§ Problem statement:
Could you copy the whole listing below exactly as written?

○ ○ ○ ○

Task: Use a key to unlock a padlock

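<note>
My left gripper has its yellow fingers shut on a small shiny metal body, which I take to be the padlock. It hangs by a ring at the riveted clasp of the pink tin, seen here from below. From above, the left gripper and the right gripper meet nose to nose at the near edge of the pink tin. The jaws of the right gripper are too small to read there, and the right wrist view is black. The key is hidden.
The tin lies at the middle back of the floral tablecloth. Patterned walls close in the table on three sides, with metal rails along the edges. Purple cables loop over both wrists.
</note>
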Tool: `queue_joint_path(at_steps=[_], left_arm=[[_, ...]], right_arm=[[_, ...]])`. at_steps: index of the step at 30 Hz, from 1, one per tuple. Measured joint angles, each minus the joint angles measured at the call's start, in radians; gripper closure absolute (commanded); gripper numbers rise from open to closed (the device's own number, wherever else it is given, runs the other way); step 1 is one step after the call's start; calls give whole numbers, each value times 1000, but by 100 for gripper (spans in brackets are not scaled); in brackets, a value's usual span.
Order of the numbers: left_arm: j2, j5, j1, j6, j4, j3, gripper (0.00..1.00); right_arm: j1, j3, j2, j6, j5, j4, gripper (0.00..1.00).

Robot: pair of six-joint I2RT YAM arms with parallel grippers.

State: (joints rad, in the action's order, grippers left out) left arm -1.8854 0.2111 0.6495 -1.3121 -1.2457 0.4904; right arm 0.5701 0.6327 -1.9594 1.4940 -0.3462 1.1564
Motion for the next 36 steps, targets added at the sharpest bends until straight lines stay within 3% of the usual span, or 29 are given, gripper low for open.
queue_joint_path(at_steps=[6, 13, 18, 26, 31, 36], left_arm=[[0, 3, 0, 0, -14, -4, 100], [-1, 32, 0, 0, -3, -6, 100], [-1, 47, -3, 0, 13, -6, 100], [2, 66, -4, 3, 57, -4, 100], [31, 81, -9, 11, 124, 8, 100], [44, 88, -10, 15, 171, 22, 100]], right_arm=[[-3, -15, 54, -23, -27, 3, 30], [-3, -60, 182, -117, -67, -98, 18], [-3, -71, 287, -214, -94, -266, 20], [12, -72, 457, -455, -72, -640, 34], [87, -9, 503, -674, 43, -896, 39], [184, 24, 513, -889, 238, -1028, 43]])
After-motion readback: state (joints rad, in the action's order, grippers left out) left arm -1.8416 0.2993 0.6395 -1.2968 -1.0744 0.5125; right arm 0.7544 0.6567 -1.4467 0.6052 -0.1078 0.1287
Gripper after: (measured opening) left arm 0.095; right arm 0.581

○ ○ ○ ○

§ Response:
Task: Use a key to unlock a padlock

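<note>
My left gripper has its yellow fingers shut on a small shiny metal body, which I take to be the padlock. It hangs by a ring at the riveted clasp of the pink tin, seen here from below. From above, the left gripper and the right gripper meet nose to nose at the near edge of the pink tin. The jaws of the right gripper are too small to read there, and the right wrist view is black. The key is hidden.
The tin lies at the middle back of the floral tablecloth. Patterned walls close in the table on three sides, with metal rails along the edges. Purple cables loop over both wrists.
</note>
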Tool: `queue_joint_path(at_steps=[_], left_arm=[[_, ...]], right_arm=[[_, ...]])`. at_steps: index of the step at 30 Hz, from 1, one per tuple. Measured joint angles, each minus the joint angles measured at the call's start, in radians; gripper closure absolute (commanded); gripper numbers rise from open to closed (the device's own number, wherever else it is given, runs the other way); step 1 is one step after the call's start; calls give whole numbers, each value times 1000, but by 100 for gripper (spans in brackets are not scaled); in brackets, a value's usual span.
Order of the numbers: left_arm: j2, j5, j1, j6, j4, j3, gripper (0.00..1.00); right_arm: j1, j3, j2, j6, j5, j4, gripper (0.00..1.00).

Robot: pair of six-joint I2RT YAM arms with parallel grippers.

State: (joints rad, in the action's order, grippers left out) left arm -1.8854 0.2111 0.6495 -1.3121 -1.2457 0.4904; right arm 0.5701 0.6327 -1.9594 1.4940 -0.3462 1.1564
Motion for the next 36 steps, targets added at the sharpest bends until straight lines stay within 3% of the usual span, or 29 are given, gripper low for open.
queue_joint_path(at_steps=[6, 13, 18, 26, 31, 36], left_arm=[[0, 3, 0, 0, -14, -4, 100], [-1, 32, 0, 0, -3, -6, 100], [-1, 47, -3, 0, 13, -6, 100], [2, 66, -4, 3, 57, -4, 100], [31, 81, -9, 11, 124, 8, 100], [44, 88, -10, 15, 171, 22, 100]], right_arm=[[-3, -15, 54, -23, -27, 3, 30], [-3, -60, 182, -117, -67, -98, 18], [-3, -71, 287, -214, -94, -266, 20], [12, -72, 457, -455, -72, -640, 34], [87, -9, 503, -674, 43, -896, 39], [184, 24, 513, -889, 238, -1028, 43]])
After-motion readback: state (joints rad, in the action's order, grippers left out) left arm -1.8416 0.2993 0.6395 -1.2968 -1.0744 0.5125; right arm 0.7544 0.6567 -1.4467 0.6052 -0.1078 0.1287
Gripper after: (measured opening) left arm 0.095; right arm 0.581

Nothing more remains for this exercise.